- [WORK INSTRUCTIONS] Write out, word for word, the first line of the data below and every line after it through the one containing "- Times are".

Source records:

[Start of section]

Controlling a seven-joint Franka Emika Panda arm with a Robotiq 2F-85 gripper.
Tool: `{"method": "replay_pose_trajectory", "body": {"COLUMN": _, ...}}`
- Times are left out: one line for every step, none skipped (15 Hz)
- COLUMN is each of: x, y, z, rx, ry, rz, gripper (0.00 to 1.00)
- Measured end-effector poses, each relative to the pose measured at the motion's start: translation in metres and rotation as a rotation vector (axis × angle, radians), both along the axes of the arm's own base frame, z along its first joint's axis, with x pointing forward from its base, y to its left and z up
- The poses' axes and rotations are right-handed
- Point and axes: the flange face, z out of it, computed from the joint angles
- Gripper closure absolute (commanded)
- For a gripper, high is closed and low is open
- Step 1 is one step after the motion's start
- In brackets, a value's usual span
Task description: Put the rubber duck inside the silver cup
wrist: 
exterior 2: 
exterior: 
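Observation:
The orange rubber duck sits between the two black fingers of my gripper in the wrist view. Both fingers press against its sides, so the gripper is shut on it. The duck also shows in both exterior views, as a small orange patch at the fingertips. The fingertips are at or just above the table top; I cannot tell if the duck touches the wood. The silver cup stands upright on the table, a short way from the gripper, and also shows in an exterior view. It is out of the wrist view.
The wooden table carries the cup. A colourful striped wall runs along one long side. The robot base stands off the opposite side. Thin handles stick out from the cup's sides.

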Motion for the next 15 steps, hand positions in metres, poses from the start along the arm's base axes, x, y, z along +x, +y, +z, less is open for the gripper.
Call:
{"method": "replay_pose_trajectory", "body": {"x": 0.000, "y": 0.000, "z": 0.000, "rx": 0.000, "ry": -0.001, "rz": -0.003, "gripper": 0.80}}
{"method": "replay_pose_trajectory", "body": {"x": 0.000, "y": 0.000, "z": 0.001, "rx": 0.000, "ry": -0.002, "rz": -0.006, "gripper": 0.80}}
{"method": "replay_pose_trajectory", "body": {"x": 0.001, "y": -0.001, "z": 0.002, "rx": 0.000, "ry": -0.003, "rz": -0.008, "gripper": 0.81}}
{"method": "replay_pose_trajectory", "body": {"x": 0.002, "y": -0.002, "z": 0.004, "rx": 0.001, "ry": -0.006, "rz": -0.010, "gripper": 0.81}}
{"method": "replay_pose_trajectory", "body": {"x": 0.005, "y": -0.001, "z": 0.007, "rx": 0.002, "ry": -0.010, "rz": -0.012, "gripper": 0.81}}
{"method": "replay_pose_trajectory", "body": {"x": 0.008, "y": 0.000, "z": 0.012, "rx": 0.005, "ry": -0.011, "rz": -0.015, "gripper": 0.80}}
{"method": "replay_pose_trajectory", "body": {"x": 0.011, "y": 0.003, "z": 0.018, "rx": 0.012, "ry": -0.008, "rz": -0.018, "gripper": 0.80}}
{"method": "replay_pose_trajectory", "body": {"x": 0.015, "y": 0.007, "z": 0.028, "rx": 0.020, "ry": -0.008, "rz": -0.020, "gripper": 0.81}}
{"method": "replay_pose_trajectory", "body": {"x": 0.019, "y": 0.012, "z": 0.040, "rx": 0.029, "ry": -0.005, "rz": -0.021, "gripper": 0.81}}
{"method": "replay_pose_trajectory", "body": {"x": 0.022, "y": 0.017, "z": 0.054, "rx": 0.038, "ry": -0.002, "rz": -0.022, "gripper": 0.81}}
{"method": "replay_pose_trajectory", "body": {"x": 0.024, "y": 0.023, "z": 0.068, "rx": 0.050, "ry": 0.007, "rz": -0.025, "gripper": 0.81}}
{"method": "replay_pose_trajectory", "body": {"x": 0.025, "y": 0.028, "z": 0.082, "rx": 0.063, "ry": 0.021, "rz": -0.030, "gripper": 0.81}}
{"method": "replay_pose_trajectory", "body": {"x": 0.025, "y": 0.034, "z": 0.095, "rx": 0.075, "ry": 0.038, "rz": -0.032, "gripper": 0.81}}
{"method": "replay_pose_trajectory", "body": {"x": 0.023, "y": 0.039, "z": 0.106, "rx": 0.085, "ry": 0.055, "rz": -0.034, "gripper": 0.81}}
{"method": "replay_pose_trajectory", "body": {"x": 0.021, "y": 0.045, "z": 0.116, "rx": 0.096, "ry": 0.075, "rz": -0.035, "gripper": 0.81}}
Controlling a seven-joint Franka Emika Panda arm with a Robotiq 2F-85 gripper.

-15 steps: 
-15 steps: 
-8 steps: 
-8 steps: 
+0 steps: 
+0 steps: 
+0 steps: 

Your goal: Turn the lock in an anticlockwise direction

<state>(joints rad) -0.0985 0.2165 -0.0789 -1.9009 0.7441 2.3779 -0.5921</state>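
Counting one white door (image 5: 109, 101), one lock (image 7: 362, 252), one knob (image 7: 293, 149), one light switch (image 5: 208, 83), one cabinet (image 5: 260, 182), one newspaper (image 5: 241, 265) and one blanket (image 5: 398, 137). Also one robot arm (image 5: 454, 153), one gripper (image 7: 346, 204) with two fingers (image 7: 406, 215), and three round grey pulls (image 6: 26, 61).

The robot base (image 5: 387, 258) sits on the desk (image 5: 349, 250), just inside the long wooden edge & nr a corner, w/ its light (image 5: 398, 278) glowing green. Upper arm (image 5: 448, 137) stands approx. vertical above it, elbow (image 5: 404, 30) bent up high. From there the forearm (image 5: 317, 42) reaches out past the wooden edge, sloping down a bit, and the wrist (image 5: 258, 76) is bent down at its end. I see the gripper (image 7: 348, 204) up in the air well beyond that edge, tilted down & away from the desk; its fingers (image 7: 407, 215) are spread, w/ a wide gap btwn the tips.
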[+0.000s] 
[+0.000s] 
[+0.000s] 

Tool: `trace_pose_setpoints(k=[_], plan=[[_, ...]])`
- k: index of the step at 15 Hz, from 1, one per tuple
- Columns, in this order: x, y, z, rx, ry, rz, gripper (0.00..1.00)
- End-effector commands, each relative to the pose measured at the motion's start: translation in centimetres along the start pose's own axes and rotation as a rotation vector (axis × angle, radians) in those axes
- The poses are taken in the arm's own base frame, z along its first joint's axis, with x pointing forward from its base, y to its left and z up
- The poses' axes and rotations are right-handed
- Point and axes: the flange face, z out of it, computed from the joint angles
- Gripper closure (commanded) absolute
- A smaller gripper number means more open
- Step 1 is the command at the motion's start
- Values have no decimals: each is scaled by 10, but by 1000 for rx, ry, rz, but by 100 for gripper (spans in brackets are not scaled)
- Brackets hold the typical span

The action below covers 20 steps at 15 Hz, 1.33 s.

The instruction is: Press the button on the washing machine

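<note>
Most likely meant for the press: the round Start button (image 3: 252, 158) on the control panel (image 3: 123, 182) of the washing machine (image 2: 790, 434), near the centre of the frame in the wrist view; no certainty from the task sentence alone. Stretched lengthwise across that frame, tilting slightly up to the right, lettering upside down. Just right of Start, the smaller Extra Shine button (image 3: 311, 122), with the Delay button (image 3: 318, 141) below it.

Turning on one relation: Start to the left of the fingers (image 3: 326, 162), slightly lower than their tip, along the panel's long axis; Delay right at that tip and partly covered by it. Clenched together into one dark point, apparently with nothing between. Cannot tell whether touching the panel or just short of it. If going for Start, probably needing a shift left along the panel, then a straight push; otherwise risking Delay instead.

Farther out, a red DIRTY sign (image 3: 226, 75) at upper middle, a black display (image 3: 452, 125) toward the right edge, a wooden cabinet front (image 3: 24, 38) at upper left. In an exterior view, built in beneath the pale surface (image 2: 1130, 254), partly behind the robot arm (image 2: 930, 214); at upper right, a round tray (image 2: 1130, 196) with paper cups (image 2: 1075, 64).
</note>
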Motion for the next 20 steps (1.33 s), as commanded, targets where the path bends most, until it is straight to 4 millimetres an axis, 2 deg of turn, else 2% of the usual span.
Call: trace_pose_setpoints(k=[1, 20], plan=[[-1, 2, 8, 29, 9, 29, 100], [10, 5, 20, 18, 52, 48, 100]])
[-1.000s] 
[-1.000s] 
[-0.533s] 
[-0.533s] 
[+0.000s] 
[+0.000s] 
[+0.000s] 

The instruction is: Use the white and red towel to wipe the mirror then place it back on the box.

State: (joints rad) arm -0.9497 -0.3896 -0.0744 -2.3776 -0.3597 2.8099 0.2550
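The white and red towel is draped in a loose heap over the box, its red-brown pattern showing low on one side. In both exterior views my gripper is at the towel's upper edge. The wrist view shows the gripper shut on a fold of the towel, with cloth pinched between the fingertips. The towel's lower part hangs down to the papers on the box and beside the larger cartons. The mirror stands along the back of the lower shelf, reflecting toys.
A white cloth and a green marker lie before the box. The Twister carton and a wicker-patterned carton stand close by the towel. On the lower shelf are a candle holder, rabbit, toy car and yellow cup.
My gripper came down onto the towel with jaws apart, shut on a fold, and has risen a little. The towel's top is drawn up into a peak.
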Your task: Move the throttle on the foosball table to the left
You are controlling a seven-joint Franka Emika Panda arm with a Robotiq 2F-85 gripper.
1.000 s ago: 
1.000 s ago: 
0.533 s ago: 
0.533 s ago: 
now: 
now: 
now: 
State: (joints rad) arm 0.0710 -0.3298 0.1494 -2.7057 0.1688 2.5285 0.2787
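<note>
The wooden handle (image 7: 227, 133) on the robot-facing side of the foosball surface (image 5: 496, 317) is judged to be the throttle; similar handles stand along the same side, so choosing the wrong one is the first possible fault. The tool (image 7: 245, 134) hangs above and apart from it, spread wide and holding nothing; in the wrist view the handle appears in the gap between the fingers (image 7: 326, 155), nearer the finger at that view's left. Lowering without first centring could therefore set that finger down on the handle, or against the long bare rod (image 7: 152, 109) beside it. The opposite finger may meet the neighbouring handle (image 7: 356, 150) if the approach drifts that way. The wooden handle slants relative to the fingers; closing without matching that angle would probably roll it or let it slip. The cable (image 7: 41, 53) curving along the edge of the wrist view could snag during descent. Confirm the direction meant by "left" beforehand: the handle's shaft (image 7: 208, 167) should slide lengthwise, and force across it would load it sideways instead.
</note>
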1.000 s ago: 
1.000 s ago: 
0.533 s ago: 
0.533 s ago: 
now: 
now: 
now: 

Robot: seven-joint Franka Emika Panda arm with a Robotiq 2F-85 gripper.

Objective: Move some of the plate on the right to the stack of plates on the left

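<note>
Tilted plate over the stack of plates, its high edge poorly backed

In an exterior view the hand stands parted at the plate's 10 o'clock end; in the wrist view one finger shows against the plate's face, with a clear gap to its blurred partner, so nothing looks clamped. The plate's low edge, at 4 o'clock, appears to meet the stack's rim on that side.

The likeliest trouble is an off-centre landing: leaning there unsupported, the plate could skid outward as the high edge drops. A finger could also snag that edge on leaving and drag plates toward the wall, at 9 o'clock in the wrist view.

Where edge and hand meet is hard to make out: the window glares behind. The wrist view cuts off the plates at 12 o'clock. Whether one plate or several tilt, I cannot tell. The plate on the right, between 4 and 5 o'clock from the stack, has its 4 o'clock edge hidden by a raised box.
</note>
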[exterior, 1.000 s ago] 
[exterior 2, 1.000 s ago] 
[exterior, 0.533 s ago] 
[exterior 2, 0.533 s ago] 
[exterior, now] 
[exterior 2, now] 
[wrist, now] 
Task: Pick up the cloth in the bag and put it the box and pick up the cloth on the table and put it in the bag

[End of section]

- [RESPONSE TO THE TASK]
Controlling a seven-joint Franka Emika Panda arm with a Robotiq 2F-85 gripper.
Tool: `{"method": "replay_pose_trajectory", "body": {"COLUMN": _, ...}}`
- Times are left out: one line for every step, none skipped (15 Hz)

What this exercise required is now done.